ABOUT THIS TASK ->
Every line from the one that contains "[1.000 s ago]" to the end of the records must be restated word for word. No other line belongs in the answer.

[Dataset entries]
= Beginning of Section =

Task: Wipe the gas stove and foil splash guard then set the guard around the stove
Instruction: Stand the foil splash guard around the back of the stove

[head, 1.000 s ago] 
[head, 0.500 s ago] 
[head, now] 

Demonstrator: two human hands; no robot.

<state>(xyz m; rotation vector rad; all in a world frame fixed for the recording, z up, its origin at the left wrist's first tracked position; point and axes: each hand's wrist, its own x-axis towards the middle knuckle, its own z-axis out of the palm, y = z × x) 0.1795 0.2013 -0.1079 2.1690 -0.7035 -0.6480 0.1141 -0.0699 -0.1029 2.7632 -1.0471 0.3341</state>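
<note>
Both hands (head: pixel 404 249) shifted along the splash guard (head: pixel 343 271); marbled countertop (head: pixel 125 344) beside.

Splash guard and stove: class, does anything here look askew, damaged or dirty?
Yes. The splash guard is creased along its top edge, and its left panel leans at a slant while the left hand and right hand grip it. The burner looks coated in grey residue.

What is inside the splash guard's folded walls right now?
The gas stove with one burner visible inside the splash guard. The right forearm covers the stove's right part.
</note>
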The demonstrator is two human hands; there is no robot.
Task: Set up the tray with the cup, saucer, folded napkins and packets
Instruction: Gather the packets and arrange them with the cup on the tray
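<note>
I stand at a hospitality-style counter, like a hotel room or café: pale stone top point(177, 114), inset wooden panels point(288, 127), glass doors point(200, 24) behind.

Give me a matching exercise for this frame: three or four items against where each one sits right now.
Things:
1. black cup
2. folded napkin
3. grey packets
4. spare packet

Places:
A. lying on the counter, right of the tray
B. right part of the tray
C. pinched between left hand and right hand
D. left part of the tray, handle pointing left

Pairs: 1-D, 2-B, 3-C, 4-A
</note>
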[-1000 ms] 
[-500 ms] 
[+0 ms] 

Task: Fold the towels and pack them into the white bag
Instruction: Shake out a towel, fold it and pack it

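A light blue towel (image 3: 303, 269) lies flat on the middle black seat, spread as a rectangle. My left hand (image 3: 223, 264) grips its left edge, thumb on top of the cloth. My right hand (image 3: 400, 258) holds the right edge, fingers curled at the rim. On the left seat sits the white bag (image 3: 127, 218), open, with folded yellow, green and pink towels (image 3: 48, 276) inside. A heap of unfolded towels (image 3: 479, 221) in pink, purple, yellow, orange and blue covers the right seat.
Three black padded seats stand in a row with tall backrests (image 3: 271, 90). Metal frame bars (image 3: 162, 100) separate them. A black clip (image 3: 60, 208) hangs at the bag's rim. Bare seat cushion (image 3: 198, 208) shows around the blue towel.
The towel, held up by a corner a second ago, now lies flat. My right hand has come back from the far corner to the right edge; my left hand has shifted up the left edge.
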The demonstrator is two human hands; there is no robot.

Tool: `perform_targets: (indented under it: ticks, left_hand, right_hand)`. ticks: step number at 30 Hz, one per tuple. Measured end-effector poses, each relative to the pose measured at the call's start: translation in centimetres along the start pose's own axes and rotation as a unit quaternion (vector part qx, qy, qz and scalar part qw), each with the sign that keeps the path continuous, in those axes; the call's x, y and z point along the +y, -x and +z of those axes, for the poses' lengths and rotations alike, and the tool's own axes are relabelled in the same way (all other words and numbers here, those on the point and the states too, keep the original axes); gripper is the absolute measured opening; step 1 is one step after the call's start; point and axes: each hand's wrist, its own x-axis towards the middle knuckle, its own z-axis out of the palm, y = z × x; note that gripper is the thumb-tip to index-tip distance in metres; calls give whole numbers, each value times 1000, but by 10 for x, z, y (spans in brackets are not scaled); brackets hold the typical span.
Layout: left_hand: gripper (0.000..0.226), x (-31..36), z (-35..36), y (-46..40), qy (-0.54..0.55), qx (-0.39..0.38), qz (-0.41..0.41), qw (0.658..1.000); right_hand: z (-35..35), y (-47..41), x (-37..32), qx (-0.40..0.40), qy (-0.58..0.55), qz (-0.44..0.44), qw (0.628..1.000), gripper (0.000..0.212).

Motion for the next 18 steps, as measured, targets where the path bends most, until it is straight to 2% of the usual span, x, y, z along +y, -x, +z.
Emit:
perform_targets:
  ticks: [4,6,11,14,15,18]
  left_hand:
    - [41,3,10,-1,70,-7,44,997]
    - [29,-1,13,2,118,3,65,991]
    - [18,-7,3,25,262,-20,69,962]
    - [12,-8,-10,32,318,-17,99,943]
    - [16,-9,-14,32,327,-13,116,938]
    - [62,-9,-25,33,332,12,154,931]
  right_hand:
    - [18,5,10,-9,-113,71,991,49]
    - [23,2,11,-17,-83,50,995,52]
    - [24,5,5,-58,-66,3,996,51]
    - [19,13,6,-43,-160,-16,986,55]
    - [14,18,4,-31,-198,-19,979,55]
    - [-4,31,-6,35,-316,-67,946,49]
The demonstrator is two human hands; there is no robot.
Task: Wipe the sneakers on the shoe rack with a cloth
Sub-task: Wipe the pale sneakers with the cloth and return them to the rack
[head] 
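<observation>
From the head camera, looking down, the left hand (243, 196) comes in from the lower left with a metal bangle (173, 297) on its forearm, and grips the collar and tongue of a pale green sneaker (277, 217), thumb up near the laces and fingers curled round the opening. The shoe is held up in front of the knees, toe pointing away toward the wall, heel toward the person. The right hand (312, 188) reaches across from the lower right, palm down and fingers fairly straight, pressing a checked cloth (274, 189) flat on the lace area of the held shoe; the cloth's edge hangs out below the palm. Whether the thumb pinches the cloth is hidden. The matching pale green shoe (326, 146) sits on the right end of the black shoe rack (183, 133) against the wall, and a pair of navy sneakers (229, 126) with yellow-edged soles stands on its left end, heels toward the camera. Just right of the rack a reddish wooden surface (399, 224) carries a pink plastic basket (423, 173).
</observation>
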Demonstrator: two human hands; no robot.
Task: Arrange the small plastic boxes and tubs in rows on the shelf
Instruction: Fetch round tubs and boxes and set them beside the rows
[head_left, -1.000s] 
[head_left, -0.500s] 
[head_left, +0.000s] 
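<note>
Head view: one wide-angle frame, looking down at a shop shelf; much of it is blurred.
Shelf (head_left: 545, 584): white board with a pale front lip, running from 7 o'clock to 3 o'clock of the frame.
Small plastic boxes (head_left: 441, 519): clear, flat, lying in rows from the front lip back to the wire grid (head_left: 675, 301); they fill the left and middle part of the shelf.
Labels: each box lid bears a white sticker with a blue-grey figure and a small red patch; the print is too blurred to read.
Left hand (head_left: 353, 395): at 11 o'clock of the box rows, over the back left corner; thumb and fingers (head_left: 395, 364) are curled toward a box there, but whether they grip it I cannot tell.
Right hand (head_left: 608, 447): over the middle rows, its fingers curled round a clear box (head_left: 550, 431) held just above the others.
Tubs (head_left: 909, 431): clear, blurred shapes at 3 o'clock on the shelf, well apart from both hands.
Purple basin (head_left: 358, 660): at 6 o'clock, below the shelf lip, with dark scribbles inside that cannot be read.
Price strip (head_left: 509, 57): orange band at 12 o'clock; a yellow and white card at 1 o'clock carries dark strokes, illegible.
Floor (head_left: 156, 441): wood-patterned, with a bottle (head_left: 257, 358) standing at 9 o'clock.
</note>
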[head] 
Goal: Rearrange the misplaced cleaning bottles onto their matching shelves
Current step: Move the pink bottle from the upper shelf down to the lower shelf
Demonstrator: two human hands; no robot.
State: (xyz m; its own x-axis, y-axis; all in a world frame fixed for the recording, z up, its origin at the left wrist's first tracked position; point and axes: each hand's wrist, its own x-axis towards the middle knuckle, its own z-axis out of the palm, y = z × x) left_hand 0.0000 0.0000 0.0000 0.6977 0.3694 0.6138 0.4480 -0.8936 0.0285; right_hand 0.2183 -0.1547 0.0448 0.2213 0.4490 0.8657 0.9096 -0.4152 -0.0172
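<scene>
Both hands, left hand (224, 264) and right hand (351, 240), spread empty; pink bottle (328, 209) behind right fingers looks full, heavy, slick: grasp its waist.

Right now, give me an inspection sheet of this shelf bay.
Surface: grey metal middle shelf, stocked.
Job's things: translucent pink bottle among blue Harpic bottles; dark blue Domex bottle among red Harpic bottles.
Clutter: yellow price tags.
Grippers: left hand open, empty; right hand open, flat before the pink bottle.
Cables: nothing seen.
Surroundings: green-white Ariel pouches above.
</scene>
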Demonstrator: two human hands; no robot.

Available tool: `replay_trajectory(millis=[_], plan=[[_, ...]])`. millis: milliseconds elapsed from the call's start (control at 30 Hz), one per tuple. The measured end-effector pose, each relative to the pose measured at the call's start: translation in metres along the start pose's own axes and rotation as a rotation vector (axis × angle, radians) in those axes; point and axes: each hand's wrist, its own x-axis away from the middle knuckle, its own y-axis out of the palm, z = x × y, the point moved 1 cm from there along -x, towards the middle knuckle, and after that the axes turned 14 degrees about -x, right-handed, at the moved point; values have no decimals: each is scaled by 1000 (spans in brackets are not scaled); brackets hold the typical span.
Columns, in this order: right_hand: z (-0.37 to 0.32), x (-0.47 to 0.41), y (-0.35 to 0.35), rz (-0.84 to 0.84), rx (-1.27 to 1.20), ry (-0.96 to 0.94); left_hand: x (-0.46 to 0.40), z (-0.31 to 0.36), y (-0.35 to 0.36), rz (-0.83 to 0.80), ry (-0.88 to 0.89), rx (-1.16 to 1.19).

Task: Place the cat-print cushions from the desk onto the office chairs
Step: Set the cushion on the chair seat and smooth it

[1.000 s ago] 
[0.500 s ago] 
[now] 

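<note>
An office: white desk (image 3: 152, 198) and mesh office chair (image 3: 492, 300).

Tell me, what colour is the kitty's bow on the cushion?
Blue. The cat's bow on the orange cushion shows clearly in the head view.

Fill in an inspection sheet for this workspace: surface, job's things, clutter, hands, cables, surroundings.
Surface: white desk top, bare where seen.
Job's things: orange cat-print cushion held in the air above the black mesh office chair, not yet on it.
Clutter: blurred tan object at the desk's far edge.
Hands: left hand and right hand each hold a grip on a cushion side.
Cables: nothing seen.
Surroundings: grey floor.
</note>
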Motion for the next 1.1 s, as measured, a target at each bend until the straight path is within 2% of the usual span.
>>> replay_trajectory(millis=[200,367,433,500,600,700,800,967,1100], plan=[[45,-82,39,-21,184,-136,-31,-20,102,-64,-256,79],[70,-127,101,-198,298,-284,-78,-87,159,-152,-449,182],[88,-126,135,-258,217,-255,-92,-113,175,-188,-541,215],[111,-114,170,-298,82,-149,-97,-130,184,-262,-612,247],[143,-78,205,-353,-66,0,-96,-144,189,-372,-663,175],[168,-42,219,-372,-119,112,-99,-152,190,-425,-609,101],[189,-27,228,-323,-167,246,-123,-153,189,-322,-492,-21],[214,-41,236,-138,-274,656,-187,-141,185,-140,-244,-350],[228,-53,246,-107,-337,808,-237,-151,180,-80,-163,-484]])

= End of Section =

SOLUTION BELOW ->
[1.000 s ago] 
[0.500 s ago] 
[now] 

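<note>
An office: white desk (image 3: 152, 198) and mesh office chair (image 3: 492, 300).

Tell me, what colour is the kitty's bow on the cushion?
Blue. The cat's bow on the orange cushion shows clearly in the head view.

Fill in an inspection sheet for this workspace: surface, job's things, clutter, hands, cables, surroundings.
Surface: white desk top, bare where seen.
Job's things: orange cat-print cushion held in the air above the black mesh office chair, not yet on it.
Clutter: blurred tan object at the desk's far edge.
Hands: left hand and right hand each hold a grip on a cushion side.
Cables: nothing seen.
Surroundings: grey floor.
</note>
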Motion for the next 1.1 s, as measured, a target at each bend until the straight path is within 2% of the usual span.
>>> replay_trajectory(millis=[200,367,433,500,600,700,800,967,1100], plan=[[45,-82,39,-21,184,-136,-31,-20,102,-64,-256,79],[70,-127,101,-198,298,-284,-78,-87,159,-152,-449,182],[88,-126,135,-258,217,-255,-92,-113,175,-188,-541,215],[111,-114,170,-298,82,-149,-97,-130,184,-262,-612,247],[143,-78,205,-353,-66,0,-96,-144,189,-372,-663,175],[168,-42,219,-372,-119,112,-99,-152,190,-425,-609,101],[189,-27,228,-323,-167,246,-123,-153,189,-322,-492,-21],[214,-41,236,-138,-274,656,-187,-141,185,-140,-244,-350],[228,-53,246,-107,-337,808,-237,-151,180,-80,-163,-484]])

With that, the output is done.